Backtracking search underlies classical constraint solvers, planners, and theorem provers. Recent transformer-based reasoning systems explore search trees over their own intermediate steps. A common training recipe fits an autoregressive next-token loss on offline solver traces. The model's input at each step is a cumulative trace of all prior decisions. The optimal continue-or-backtrack predictor depends only on the current search state, since two trajectories reaching the same state admit the same viable continuations. We show that decoder-only transformers trained on cumulative traces fail this requirement in two ways: the trace can scatter state features across many positions (scattered retrieval), and the predictor can condition on the trajectory rather than the state (history entanglement). We address scattered retrieval with localization, a trace-level fix that rewrites each decision block to expose state features locally. We address history entanglement with Selective State Attention (SSA), a fixed attention mask that enforces state-based decisions structurally without modifying training data, objective, or parameters. We focus on reactive verification, after propagation has exposed a contradiction. We test SSA on 3-SAT, graph coloring, Blocks World, and backtracking parsing. On same-state pairs that differ only in prior history, SSA emits identical decisions while a cumulative-trained causal baseline does not. Our contribution is a diagnostic of transformer behavior on serialized trajectory data, paired with a structural fix. Pretrained language models that search over their own reasoning steps may face the same failure. Our analysis opens up inference-time context clearing as a candidate way to apply the same isolation without retraining.

翻译：回溯搜索是经典约束求解器、规划器和定理证明器的基础。近年来基于Transformer的推理系统通过探索自身中间步骤的搜索树来解决问题。常见的训练方法是在离线求解器轨迹上拟合自回归下一个token的损失函数。模型每一步的输入是此前所有决策的累积轨迹。由于到达相同状态的两条轨迹可产生相同的可行后续步骤，最优的继续/回溯预测器应仅取决于当前搜索状态。我们发现，基于累计轨迹训练的仅解码器Transformer在两方面未能满足这一要求：轨迹可能将状态特征分散到多个位置（分散检索），且预测器可能根据轨迹而非状态进行条件判断（历史纠缠）。

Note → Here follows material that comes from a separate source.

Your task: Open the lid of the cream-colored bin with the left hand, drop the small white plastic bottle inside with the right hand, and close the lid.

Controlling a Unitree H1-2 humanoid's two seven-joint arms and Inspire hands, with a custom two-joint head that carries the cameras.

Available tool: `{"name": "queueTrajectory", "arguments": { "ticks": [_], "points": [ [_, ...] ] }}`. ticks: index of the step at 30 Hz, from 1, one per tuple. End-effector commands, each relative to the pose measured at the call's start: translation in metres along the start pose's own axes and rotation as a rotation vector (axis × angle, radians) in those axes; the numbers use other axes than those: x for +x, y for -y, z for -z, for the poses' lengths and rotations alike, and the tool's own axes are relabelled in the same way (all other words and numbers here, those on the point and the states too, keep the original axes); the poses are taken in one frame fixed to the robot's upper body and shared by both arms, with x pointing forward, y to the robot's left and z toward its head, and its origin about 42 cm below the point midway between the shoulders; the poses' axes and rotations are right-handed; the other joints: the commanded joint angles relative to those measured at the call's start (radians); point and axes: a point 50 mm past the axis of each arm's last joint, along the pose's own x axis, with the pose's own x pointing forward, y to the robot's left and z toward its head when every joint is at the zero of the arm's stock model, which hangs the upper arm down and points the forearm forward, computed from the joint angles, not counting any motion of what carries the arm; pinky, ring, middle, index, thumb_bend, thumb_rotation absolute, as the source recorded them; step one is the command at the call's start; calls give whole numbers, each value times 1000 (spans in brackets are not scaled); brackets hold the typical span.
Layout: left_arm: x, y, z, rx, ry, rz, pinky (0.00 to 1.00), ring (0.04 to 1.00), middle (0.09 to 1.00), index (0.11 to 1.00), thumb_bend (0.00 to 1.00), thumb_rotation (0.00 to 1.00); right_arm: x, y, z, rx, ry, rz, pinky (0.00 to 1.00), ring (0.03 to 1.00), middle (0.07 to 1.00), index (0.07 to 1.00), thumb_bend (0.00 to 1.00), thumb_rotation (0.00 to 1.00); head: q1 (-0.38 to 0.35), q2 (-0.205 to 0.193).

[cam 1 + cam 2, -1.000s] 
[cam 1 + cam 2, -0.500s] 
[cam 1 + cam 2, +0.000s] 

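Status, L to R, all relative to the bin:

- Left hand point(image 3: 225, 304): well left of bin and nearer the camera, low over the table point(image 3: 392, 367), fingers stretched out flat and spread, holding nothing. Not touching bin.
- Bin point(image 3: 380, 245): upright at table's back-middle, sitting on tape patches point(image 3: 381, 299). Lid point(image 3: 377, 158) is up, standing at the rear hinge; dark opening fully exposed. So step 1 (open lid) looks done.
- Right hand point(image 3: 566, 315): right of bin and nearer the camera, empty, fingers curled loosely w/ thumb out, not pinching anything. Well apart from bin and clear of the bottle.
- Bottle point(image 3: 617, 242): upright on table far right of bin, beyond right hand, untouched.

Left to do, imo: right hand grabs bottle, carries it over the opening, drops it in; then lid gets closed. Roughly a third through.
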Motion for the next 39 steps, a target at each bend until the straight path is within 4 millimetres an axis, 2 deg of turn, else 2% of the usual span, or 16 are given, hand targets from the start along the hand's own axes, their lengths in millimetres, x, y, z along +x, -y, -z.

针对分散检索问题，我们提出局部化方法——通过重写每个决策块以在局部暴露状态特征的轨迹级修正；针对历史纠缠问题，我们提出选择性状态注意机制（SSA）——一种固定的注意力掩码，在不修改训练数据、目标函数或参数的前提下从结构上强制基于状态的决策。我们聚焦传播暴露矛盾后的反应式验证环节，在3-SAT、图着色、积木世界和回溯解析等任务上测试SSA。对于仅历史轨迹不同但状态相同的配对样本，SSA能输出相同的决策，而基于累计轨迹的因果基线模型则不能。本文的贡献在于：对序列化轨迹数据上的Transformer行为进行诊断，并配以结构性修正方案。在自身推理步骤上进行搜索的预训练语言模型可能面临相同的缺陷。我们的分析表明，推理阶段的上下文清除技术可作为无需重新训练的隔离方案候选手段。